Go through the records below from the first line and print each one exactly, stopping after the line that contains "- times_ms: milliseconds". Do not print pictures or anything past that line.

* * *

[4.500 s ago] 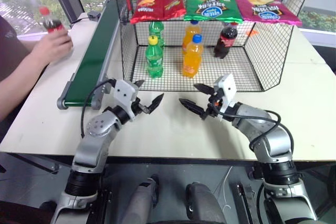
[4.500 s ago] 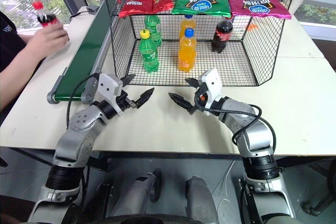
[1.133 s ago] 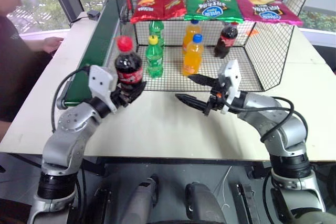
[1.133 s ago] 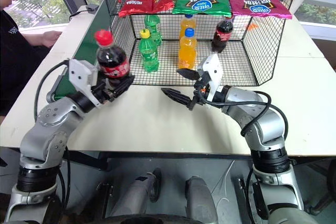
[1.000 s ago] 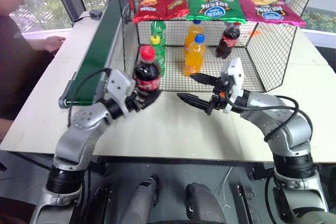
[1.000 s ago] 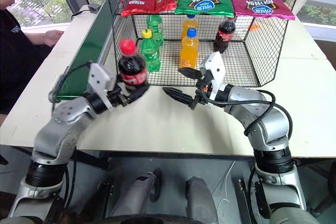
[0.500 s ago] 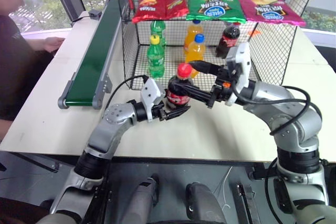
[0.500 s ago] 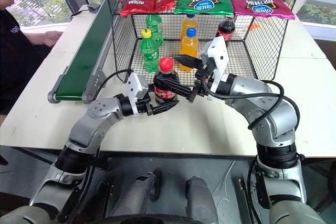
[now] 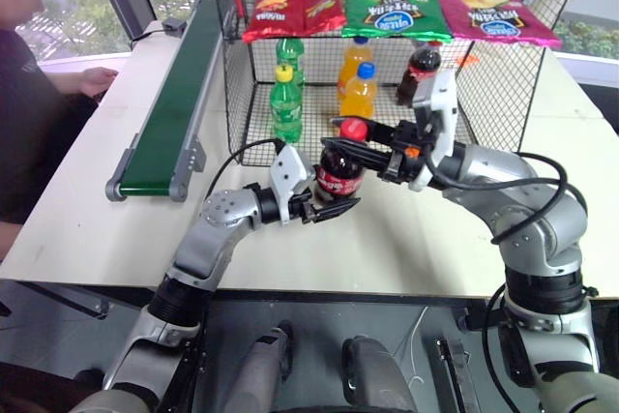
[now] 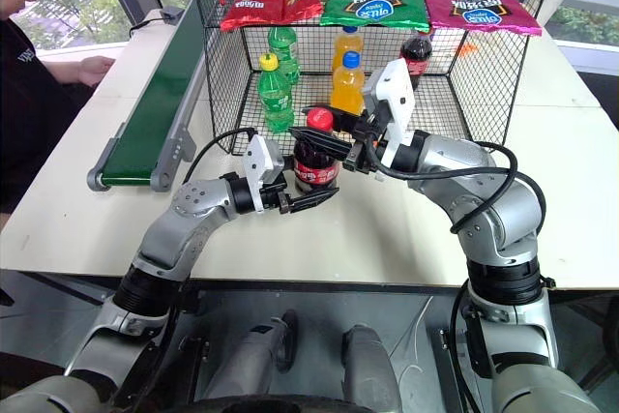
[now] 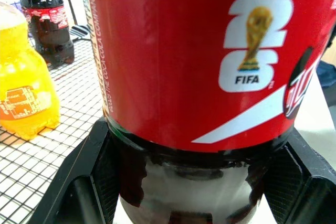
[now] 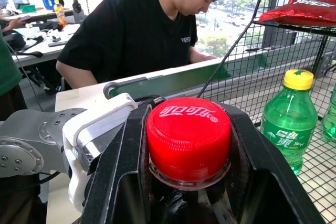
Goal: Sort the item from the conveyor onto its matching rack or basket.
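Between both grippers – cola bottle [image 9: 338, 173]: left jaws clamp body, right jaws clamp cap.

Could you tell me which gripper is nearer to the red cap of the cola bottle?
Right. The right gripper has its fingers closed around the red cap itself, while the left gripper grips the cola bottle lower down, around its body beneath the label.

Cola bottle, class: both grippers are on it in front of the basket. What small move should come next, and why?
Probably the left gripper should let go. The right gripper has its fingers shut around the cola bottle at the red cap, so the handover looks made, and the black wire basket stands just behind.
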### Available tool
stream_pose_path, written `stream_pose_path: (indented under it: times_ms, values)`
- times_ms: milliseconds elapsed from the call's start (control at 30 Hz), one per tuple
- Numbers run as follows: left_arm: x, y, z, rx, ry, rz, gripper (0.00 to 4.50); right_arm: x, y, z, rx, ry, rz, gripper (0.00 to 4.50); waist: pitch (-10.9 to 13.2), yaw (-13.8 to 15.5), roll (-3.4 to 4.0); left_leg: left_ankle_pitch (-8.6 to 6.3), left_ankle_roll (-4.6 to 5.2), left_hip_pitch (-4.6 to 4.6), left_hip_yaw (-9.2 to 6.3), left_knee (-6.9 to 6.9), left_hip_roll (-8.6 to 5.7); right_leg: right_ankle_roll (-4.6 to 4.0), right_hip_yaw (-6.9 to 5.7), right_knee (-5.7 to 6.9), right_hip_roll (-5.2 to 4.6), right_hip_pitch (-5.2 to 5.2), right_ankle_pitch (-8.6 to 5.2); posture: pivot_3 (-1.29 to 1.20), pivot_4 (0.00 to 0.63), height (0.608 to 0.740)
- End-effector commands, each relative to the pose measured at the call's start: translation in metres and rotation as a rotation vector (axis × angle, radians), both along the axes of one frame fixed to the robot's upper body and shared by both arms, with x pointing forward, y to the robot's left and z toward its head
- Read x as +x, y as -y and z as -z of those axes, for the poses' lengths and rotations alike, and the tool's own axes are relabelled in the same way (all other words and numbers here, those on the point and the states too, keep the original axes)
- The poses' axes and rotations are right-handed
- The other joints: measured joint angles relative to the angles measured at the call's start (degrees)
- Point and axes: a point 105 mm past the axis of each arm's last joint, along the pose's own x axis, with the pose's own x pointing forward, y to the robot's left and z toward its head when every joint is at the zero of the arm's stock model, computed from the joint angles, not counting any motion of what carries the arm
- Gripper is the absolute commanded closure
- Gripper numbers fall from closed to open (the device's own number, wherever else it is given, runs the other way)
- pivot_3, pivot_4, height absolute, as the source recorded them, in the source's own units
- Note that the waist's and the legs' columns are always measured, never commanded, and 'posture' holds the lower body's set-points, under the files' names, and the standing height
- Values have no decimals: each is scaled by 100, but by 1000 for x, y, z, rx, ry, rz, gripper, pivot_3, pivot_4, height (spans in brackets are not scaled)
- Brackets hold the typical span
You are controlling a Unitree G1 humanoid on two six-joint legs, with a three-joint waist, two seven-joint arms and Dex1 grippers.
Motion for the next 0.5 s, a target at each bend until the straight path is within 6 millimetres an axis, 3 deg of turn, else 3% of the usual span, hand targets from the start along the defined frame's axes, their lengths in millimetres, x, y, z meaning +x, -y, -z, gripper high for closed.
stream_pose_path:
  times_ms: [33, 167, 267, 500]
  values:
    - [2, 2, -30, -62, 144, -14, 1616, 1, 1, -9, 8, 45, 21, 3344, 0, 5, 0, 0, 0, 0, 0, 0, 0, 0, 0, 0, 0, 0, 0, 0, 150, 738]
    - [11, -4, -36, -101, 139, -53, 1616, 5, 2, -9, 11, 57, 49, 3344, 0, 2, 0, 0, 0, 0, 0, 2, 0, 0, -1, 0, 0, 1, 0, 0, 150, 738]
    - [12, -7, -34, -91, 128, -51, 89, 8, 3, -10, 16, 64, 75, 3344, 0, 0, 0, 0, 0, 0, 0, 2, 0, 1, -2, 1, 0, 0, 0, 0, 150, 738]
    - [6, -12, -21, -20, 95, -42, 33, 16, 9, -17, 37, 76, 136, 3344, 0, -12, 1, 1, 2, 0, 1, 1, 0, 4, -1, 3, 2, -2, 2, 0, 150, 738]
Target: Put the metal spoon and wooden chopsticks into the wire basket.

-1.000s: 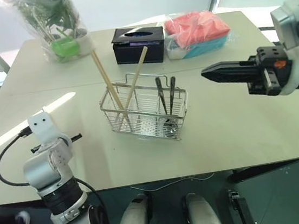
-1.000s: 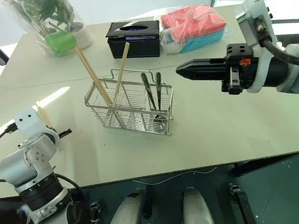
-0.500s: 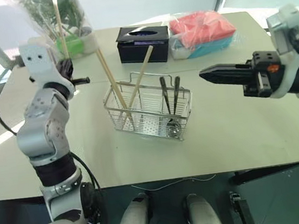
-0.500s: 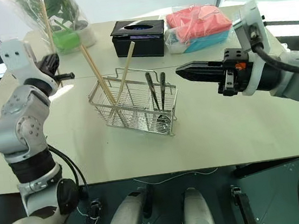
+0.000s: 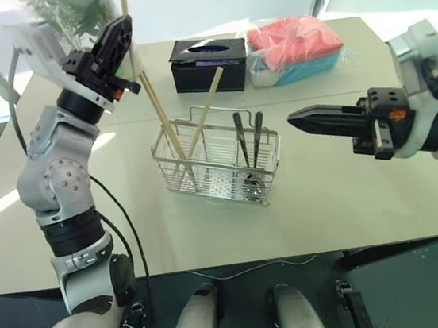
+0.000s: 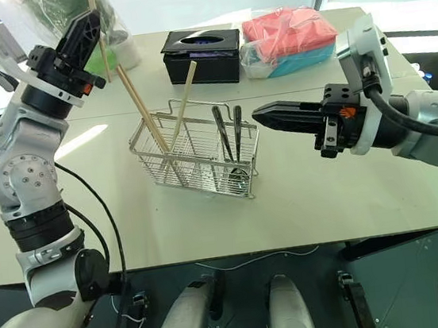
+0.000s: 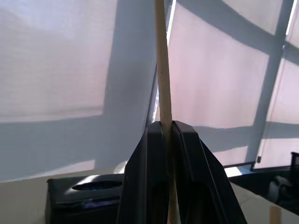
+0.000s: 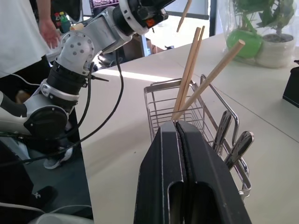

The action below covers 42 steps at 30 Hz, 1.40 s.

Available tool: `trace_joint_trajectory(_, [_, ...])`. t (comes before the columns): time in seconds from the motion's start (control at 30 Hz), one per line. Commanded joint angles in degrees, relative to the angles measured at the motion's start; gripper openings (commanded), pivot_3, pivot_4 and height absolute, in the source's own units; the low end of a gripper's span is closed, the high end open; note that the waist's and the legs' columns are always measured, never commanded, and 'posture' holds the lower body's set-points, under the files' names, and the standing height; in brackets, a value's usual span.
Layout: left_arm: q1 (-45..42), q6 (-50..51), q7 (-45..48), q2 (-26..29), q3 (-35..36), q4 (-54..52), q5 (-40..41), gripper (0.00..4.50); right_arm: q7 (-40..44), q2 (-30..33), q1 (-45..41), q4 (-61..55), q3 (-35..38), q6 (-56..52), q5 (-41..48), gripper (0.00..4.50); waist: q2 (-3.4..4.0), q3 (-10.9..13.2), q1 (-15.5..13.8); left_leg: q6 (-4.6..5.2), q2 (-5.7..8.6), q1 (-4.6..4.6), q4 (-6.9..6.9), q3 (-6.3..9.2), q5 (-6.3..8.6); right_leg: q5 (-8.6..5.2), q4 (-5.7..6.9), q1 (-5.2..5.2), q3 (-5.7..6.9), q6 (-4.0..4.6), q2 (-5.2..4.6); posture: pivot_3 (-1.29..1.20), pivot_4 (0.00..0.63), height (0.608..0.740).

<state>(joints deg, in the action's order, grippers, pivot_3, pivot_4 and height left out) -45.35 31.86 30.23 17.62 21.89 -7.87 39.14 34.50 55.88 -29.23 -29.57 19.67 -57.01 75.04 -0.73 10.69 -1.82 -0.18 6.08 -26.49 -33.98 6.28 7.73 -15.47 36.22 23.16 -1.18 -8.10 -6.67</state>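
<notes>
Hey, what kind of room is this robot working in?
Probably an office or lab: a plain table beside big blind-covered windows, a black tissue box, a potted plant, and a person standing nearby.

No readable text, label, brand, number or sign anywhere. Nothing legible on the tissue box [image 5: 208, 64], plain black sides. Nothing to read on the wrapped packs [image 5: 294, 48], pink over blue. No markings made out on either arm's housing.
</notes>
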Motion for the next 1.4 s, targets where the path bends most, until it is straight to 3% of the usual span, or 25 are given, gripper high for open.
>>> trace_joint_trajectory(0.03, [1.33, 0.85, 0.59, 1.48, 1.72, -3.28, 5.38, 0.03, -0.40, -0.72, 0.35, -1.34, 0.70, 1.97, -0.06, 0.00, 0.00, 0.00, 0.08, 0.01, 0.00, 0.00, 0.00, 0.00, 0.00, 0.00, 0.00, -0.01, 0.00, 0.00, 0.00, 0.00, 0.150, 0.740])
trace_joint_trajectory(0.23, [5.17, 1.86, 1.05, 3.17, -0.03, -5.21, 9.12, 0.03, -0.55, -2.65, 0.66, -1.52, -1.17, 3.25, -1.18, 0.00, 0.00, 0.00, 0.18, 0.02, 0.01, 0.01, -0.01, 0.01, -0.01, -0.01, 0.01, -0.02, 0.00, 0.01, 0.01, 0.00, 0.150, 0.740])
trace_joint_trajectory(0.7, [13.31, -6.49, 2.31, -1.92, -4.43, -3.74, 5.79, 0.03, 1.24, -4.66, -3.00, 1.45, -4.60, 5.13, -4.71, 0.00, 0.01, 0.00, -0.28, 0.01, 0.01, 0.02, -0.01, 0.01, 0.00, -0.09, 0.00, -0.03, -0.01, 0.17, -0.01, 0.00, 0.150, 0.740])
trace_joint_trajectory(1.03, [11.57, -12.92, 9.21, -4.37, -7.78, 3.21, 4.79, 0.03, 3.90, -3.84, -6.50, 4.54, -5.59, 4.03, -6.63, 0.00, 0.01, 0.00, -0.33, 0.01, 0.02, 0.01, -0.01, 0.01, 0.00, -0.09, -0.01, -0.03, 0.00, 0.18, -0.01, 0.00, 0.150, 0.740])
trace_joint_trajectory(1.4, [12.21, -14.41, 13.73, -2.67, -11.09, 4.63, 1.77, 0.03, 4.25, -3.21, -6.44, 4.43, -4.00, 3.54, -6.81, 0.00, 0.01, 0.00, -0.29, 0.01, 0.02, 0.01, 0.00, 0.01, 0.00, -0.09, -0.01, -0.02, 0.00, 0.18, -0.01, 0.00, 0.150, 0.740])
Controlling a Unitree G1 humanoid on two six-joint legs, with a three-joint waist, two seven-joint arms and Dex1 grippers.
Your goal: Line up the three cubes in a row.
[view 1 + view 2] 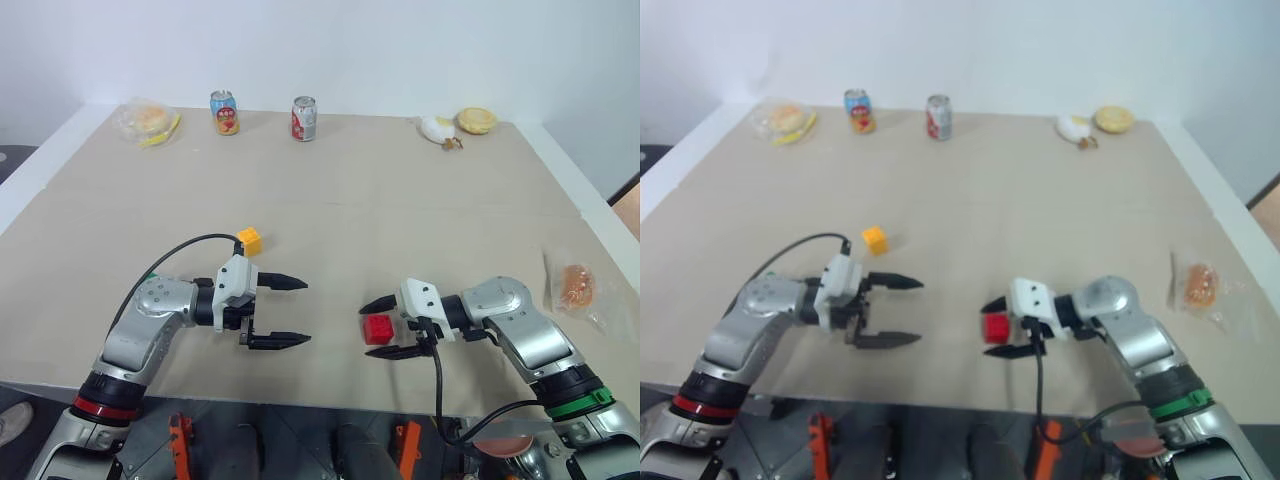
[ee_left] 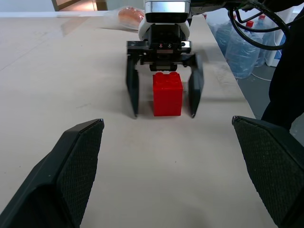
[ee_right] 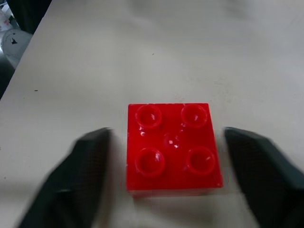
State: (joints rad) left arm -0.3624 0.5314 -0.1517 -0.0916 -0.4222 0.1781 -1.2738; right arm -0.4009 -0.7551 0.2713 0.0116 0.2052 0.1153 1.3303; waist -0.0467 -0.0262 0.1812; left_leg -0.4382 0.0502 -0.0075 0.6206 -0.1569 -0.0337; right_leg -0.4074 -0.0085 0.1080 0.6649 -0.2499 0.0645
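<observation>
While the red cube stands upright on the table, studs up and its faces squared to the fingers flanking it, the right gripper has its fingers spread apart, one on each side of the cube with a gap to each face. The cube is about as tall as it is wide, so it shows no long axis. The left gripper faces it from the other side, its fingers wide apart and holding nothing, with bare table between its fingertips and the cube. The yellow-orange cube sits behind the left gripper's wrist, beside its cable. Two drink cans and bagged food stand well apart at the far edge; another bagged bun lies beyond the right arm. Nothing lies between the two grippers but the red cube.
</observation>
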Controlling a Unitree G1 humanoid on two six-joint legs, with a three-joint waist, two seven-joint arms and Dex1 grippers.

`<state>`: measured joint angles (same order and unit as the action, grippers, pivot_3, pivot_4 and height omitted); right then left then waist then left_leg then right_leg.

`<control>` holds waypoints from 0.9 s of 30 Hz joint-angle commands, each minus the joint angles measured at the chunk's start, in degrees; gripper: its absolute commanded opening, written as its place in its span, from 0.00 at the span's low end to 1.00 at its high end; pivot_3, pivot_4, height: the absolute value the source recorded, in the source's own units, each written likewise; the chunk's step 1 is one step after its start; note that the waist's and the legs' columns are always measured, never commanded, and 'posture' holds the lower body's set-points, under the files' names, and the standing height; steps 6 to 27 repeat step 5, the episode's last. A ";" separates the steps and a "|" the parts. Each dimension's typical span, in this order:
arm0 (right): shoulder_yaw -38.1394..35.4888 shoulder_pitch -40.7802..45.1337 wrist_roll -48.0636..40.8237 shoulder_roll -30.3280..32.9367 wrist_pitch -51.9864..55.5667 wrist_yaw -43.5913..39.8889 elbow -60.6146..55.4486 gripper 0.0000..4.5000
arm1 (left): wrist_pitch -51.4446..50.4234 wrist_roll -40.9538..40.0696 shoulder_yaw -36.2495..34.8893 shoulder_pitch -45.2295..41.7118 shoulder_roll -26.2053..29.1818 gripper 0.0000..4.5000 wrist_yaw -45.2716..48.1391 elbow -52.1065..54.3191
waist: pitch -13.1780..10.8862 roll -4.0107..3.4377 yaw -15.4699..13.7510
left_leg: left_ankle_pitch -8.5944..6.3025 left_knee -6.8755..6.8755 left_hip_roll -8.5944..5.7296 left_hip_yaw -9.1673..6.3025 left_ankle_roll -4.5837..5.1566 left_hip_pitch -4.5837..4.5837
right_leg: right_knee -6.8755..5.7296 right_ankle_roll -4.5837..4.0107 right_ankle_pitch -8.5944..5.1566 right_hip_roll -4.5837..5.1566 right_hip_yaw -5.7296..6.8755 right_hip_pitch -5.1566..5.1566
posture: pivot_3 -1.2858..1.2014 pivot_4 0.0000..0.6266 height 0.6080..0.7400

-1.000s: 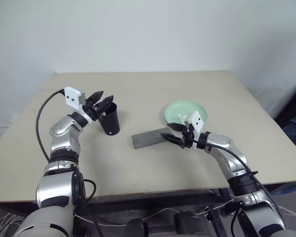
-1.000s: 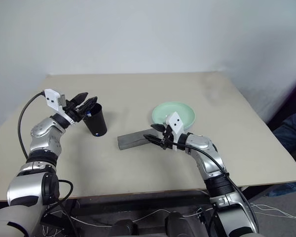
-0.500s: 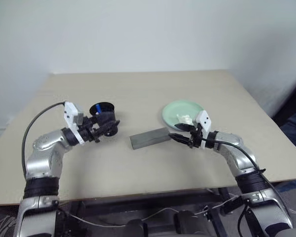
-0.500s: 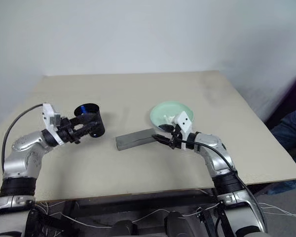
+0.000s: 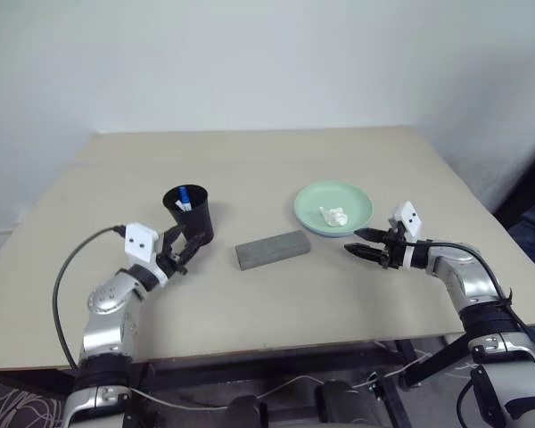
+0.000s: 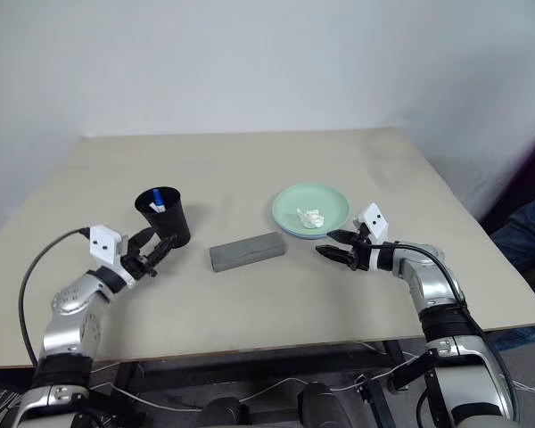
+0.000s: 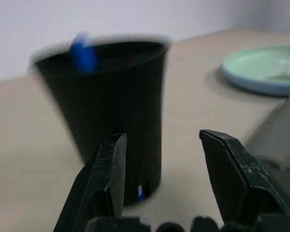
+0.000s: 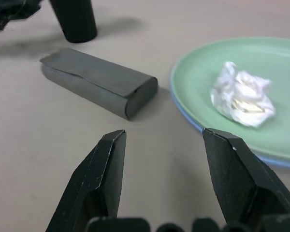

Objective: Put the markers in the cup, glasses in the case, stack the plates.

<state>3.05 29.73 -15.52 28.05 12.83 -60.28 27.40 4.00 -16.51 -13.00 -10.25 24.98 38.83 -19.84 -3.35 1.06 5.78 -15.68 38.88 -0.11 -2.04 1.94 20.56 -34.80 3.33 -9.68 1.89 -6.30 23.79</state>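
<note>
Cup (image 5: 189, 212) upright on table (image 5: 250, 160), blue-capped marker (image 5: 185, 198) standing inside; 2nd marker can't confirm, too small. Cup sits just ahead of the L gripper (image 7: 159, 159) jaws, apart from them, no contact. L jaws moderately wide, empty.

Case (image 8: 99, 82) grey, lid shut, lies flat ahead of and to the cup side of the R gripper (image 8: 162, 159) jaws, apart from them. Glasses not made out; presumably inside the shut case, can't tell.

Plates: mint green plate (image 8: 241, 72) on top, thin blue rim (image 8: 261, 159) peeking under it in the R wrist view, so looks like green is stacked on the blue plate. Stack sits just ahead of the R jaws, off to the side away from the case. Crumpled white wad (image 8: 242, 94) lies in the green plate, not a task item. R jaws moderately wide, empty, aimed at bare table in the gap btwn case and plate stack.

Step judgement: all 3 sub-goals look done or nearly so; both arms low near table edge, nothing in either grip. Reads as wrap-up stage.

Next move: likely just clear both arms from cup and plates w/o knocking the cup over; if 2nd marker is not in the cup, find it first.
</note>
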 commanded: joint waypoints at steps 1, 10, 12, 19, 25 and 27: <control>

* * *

**Task answer:**
[4.500 s ago] 
[4.500 s ago] 
[1.133 s ago] 
[1.133 s ago] 
[1.000 s ago] 
[1.000 s ago] 
[0.500 s ago] 
[0.500 s ago] 
[now] 
[now] 
[now] 
[now] 
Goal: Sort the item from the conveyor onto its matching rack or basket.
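Between both grippers – cola bottle [image 9: 338, 173]: left jaws clamp body, right jaws clamp cap.

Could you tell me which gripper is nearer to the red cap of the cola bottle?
Right. The right gripper has its fingers closed around the red cap itself, while the left gripper grips the cola bottle lower down, around its body beneath the label.

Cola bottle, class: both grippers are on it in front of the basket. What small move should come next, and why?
Probably the left gripper should let go. The right gripper has its fingers shut around the cola bottle at the red cap, so the handover looks made, and the black wire basket stands just behind.
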### Available tool
stream_pose_path, written `stream_pose_path: (indented under it: times_ms, values)`
- times_ms: milliseconds elapsed from the call's start (control at 30 Hz), one per tuple

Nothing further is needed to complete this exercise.